Following the death of a fascist activist in Lyon on February 14th, our social movement remained calm and continued to assert its antifascism despite attempts at co-optation. But faced with the ever-increasing rise of the far right, it is becoming urgent to consider the form this commitment should take.
The uncertainty following Quentin Deranque's death in Lyon was short-lived. It took only a few days to confirm his activism among the most violent and radical fringes of the far right. Investigations even revealed the profile of an individual who had firmly conceptualized his fascist ideas[1], the ultimate refutation of the far right's narrative of a "good Catholic" who was almost there by chance. This journalistic work quickly put an end to the far right's attempts to exploit the situation. It also revealed that the activist's death followed more than two hours of refusing to go to the hospital, a decision reinforced by his "comrades" in a dangerous display of machismo.At the same time, it was reassuring to see that, after some initial hesitation, the entire social movement and the revolutionary left presented a united front and almost unanimously delivered a clear message on the need for an antifascist front, avoiding the pitfall of rejecting all violence, into which the entire parliamentary left has fallen. This was not to advocate violence as a means of action, but to affirm the necessity of defending oneself against the violence of the far right.
On March 14, rallies across France reaffirmed the antifascist roots of the social movement.[Photo: Red Library/Alexandre]
Presenting a united front
In the weeks and months to come, the question of antifascist solidarity will continue to be relevant, especially given the string of arrests in recent days. Whatever the conclusions of the investigations into the sequence of events, and whatever analyses we draw from them, it will be essential, at the very least, to denounce with one voice the media and political treatment of these accused individuals. Treated as guilty by a large part of the media and political parties, they have not benefited from the sacrosanct presumption of innocence, so often invoked in other circumstances. The identities of some of those accused were even publicly revealed by the fascist rag Frontières, likely informed by a police force whose political leanings are well known.
Holding the streets?
But beyond this case, after the calls for unity in antifascism, a question arises: what kind of antifascism are we talking about? Or in other words: what strategy is needed to truly and effectively block the path of the far right?

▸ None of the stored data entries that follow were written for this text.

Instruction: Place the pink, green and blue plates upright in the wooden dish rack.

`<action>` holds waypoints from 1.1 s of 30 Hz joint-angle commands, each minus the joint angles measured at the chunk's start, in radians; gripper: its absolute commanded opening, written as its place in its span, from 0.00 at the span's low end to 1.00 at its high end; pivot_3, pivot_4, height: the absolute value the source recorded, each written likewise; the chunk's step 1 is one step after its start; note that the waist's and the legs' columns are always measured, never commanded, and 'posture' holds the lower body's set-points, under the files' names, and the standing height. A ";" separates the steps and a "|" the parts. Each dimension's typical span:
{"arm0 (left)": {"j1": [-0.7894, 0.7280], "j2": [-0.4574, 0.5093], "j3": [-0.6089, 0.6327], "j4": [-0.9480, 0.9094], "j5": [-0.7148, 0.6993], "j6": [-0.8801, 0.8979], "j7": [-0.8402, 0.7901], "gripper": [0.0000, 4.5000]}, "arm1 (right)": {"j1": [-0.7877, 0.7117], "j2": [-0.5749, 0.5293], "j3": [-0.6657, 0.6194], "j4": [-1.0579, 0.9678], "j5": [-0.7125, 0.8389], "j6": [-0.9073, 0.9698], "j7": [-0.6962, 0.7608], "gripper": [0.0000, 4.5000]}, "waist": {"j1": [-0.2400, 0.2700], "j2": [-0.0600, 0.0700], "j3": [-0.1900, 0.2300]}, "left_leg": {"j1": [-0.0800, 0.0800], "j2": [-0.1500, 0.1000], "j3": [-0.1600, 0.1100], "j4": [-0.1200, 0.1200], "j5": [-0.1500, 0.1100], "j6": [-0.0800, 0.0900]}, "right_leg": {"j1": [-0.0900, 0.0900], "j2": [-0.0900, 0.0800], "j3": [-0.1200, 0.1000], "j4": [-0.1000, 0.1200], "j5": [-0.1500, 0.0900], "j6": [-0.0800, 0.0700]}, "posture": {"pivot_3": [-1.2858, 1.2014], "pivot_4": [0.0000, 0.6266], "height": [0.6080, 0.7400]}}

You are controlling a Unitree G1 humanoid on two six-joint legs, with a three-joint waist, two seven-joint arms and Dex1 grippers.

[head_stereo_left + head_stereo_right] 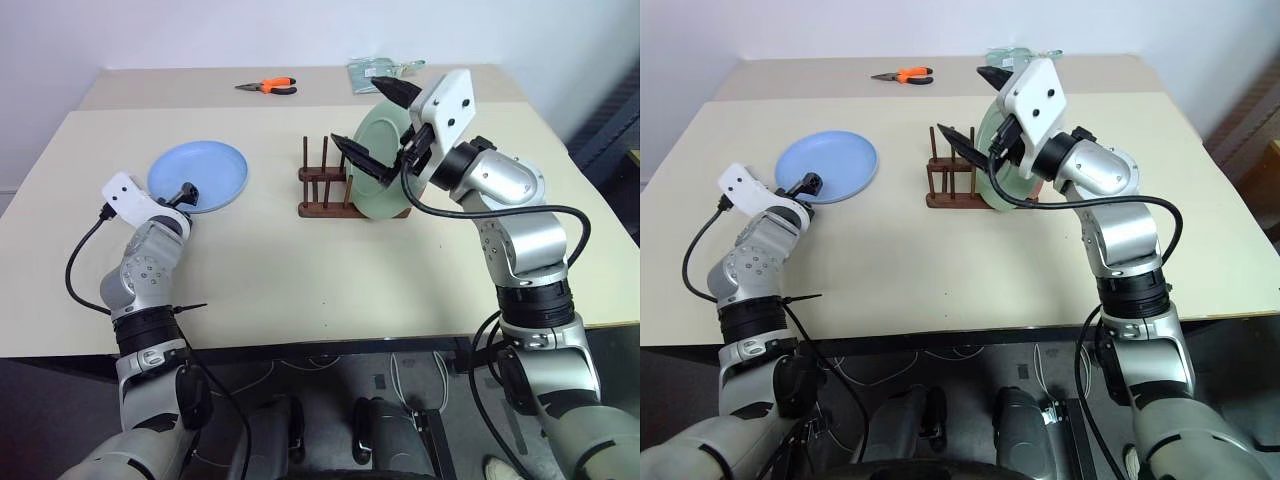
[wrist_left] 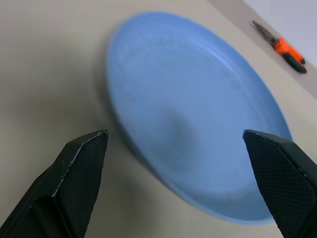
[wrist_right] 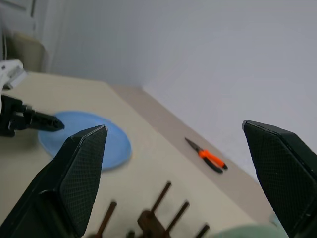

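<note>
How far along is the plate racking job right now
Done: the green plate stands upright in the wooden dish rack, with the open right gripper beside it, holding nothing. In hand: the open left gripper sits at the edge of the blue plate, which lies flat on the table, not yet gripped. Left: racking the blue plate; I can't see a pink one.

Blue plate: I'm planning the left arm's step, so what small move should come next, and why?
Probably ease the left gripper forward and close on the blue plate rim: its fingers are open, the plate lies flat on the table, and the green plate already stands in the wooden dish rack.
</note>
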 commanded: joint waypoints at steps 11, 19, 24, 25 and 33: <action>-0.023 0.019 -0.011 0.014 -0.003 0.010 -0.051 1.00 | 0.239 -0.449 -0.273 -0.214 0.346 0.366 0.321 0.80 | 0.022 -0.001 0.000 | 0.000 0.000 -0.001 0.000 -0.001 0.001 | 0.001 -0.002 0.000 -0.002 0.000 0.000 | 0.52 0.24 1.00; -0.036 0.012 -0.026 0.026 0.003 0.014 -0.066 1.00 | 0.281 -0.477 -0.056 -0.180 0.087 0.262 0.248 0.01 | 0.024 -0.002 0.001 | 0.001 0.001 0.000 0.001 -0.001 0.001 | 0.001 -0.002 0.001 -0.001 0.000 0.000 | 0.52 0.24 1.00; -0.032 0.009 -0.028 0.013 0.001 0.018 -0.066 1.00 | 0.226 -0.431 0.035 -0.099 -0.019 0.173 0.234 0.01 | 0.025 -0.002 0.001 | 0.000 0.000 0.000 0.001 -0.001 0.001 | 0.001 -0.001 0.000 -0.001 0.000 0.000 | 0.52 0.24 1.00; -0.030 0.009 -0.028 0.008 0.001 0.020 -0.066 1.00 | 0.213 -0.421 0.043 -0.085 -0.031 0.163 0.233 0.01 | 0.025 -0.002 0.001 | 0.000 0.000 0.000 0.002 -0.001 0.001 | 0.001 -0.001 0.000 -0.001 0.000 0.000 | 0.52 0.24 1.00; -0.006 0.000 -0.027 -0.031 -0.003 0.027 -0.057 1.00 | 0.143 -0.361 0.080 -0.001 -0.104 0.065 0.247 0.01 | 0.025 -0.003 0.001 | 0.000 0.000 0.000 0.002 0.000 0.000 | 0.002 -0.001 -0.001 -0.001 0.000 0.000 | 0.52 0.24 1.00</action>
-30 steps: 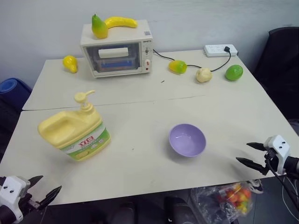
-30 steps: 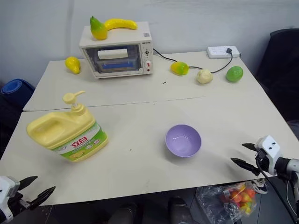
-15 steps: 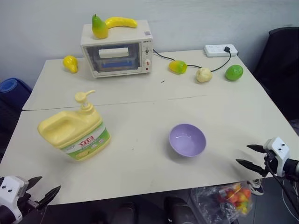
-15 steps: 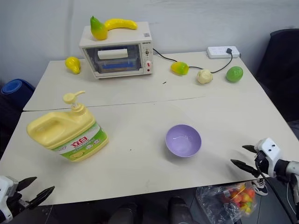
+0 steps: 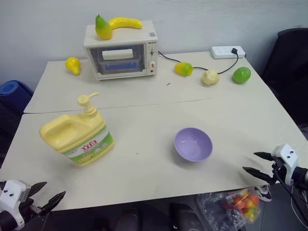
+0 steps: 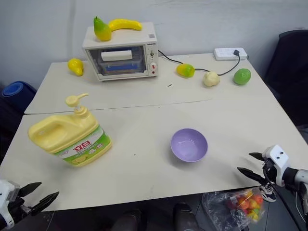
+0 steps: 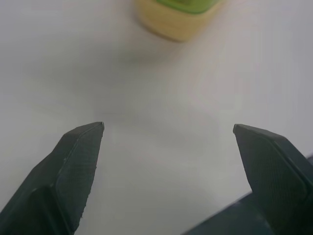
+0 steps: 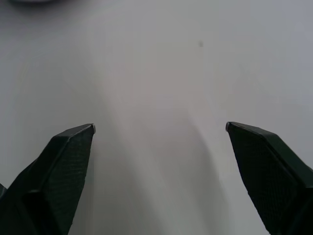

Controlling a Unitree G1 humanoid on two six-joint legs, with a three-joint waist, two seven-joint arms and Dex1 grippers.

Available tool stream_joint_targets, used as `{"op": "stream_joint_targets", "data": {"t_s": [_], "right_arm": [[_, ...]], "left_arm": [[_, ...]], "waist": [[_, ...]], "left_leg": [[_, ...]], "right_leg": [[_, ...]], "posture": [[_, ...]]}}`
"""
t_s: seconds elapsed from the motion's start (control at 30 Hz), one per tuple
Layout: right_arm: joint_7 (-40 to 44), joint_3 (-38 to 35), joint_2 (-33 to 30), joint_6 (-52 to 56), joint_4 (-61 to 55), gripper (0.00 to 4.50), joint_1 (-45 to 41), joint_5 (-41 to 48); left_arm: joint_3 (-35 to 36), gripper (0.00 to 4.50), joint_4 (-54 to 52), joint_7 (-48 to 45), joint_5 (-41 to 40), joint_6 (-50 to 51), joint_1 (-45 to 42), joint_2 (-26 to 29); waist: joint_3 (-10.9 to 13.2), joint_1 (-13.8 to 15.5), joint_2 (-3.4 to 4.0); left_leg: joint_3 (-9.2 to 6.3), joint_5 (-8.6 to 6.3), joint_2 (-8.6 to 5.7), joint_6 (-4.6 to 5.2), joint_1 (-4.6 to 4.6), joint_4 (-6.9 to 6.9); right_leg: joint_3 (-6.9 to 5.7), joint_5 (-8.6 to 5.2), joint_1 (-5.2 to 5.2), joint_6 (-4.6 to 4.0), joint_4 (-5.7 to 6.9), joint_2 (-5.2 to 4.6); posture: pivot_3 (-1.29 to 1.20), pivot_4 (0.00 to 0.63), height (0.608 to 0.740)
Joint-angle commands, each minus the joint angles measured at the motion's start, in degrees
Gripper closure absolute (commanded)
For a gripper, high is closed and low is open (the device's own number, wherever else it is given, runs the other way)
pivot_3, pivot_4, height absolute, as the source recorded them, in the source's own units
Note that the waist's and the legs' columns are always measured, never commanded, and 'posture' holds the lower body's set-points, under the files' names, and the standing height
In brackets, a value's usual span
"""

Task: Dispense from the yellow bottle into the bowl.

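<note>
Left eye view: nothing has moved; yellow bottle (image 5: 77, 135) and bowl (image 5: 193, 144) untouched; left gripper (image 5: 44, 195) and right gripper (image 5: 255, 162) still gape empty; approach pending.

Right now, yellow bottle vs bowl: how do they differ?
The bottle is pale yellow with a green-and-white label; the bowl is plain lavender. The bottle is bigger and taller, capped by a pump, while the bowl is low and open on top. The bottle stands on the robot's left, the bowl towards its right. Both rest on the table, untouched.
</note>
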Motion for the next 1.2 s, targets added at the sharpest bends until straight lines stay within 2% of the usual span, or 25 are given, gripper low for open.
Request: {"op": "stream_joint_targets", "data": {"t_s": [0.03,0.2,0.3,0.43,0.6,0.83,1.0,1.2], "right_arm": [[3.5,-4.6,-4.3,6.1,-11.8,0.02,4.1,5.1],[6.0,-7.7,-7.5,13.8,-29.1,0.02,11.4,9.8],[5.0,-8.4,-7.7,17.9,-37.9,0.02,12.7,12.4],[-3.0,-3.9,-4.9,20.3,-48.3,0.02,8.5,11.8],[-10.4,2.9,-1.1,18.9,-54.3,0.02,7.5,5.8],[-13.3,12.1,1.3,10.4,-50.4,1.98,6.2,-4.9],[-13.4,15.0,2.1,7.6,-47.5,3.62,4.0,-7.3],[-11.9,20.8,3.3,6.1,-42.8,3.62,-1.9,-10.2]], "left_arm": [[6.3,0.00,-8.6,-6.4,-7.2,5.2,4.4,3.4],[13.2,0.00,-22.6,-17.1,-16.0,13.2,11.8,9.2],[16.3,0.00,-28.3,-21.1,-18.8,15.9,13.4,11.9],[15.1,0.00,-34.0,-16.2,-22.7,17.7,3.5,17.7],[8.6,0.00,-36.0,-11.7,-21.1,18.2,-3.8,18.0],[4.3,0.00,-34.7,-12.2,-17.0,17.2,-5.6,16.6],[3.3,0.00,-35.2,-12.2,-16.8,17.2,-6.4,16.0],[2.2,0.00,-36.3,-12.1,-16.6,17.5,-7.1,15.7]], "waist": [[0.0,0.0,0.01],[0.0,0.1,-0.03],[0.0,0.1,-0.03],[0.0,0.4,-0.01],[0.0,0.5,0.00],[0.0,0.2,-0.02],[0.0,0.2,-0.04],[0.0,0.1,-0.06]], "left_leg": [[0.00,0.00,0.00,0.00,0.00,0.00],[-0.01,0.00,0.05,0.01,-0.01,-0.01],[0.00,0.00,0.05,0.01,-0.03,0.00],[0.02,0.06,0.04,-0.03,-0.02,0.08],[0.00,0.07,0.01,-0.08,-0.02,0.08],[0.01,0.14,-0.02,-0.36,-0.11,0.05],[0.02,0.13,-0.02,-0.35,-0.11,0.09],[0.03,0.20,-0.01,-0.38,-0.05,0.14]], "right_leg": [[0.01,0.00,0.00,0.00,-0.02,0.00],[-0.01,-0.05,0.06,-0.09,-0.14,0.02],[-0.01,-0.05,0.06,-0.10,-0.18,0.02],[-0.01,-0.06,0.06,-0.10,-0.11,0.09],[0.00,-0.03,0.06,-0.07,-0.06,0.09],[-0.01,0.00,-0.12,-0.02,-0.01,0.13],[0.00,0.00,-0.11,-0.01,-0.01,0.13],[0.00,0.00,-0.07,-0.02,0.08,0.13]], "posture": [[0.00,0.150,0.740],[0.00,0.150,0.740],[0.00,0.150,0.740],[0.00,0.150,0.740],[0.00,0.150,0.740],[0.00,0.150,0.740],[0.00,0.150,0.740],[0.00,0.150,0.740]]}}
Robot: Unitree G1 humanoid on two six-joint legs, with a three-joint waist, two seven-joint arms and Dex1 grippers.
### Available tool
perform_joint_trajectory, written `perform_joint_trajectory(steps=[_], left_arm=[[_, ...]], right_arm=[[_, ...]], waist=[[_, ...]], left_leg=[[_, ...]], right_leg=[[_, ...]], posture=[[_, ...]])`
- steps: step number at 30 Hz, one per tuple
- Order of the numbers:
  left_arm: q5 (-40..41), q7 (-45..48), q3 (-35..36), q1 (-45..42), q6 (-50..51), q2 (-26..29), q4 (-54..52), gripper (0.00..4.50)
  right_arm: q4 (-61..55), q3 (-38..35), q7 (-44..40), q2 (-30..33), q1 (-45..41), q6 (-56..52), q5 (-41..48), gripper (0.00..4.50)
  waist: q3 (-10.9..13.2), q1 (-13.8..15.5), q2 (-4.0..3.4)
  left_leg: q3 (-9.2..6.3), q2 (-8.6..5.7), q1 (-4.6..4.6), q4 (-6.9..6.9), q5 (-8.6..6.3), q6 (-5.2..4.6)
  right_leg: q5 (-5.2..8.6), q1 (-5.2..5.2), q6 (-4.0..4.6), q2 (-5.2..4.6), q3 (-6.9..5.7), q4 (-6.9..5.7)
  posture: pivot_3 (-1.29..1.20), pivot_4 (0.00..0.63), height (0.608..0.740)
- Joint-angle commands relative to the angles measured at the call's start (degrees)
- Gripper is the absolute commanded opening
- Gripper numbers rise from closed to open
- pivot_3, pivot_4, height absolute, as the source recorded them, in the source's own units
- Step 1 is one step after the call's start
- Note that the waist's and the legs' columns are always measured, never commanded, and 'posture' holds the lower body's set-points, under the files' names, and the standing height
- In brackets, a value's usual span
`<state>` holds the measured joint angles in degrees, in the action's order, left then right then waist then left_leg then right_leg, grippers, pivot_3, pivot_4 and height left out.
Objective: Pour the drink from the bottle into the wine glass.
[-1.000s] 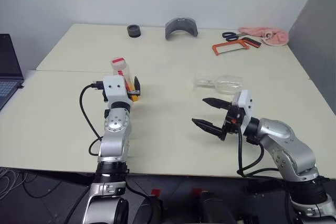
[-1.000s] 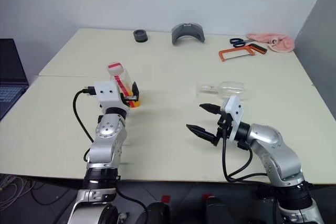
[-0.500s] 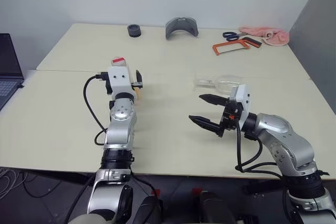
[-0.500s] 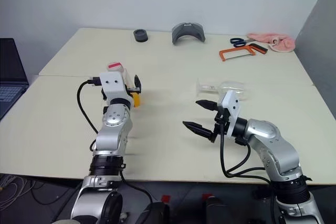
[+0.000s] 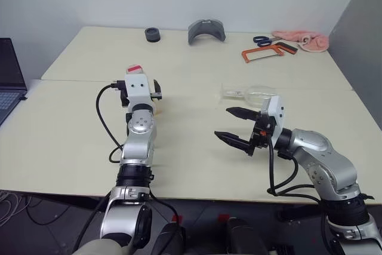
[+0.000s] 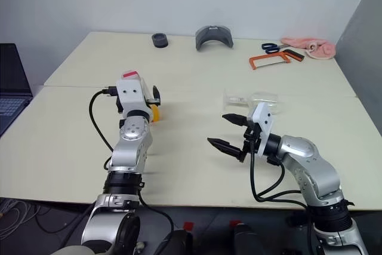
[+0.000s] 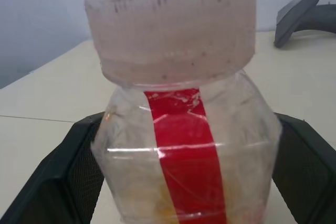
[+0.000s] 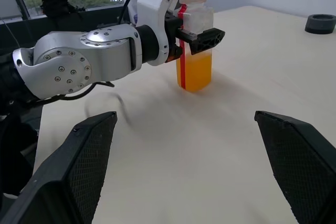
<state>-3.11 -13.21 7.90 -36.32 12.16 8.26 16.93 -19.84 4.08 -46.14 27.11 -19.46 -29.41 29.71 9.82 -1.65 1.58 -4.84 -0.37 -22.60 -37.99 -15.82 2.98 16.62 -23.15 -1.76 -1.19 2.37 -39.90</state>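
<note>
Bottle (image 8: 195, 40) upright on table (image 5: 197, 165) left, between left gripper (image 8: 197, 38) fingers; glass (image 5: 253, 94) lying right, just behind right gripper (image 5: 234, 126).

Bottle (image 8: 195, 38): small clear plastic, squarish sides, red cap, red vertical label strip. Upright on the table, left of centre in the head views. Cap on. Drink (image 8: 194, 69): translucent orange, fills roughly the lower half. Wine glass (image 5: 250, 94): clear, stemmed, lying on its side right of centre, bowl toward frame right, foot toward the bottle. Well apart from the bottle.
</note>
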Motion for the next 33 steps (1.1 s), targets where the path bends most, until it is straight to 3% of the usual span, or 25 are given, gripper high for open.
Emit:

This resurgence of antifascist rhetoric has had the predictable effect of reviving groups within the Antifascist Action (AFA) movement here and there. Pre-existing the Young Guard whose dissolution now seems more certain than ever these groups share with it the idea of specifically antifascist organizations, generally accompanied by similar practices: monitoring to identify local far-right activists, and more or less martial sports, with the stated objective of "controlling the streets" and ensuring popular self-defense.
One of the most useful historical tasks of these movements has often been monitoring and publishing information and maps of the far right, as the La Horde collective has long done. In recent years, this work has been largely joined by the press: Streetpress, Mediapart, Libération, and more recently Blast and L'Humanité, all devote a significant portion of their resources to investigations into the far right, with the advantage of having access to logistics and personal and legal protection far superior to that afforded by a small political group. This surge in activity and this work are to be welcomed, although it does not entirely replace the fieldwork of activist organizations, which often serves as its source.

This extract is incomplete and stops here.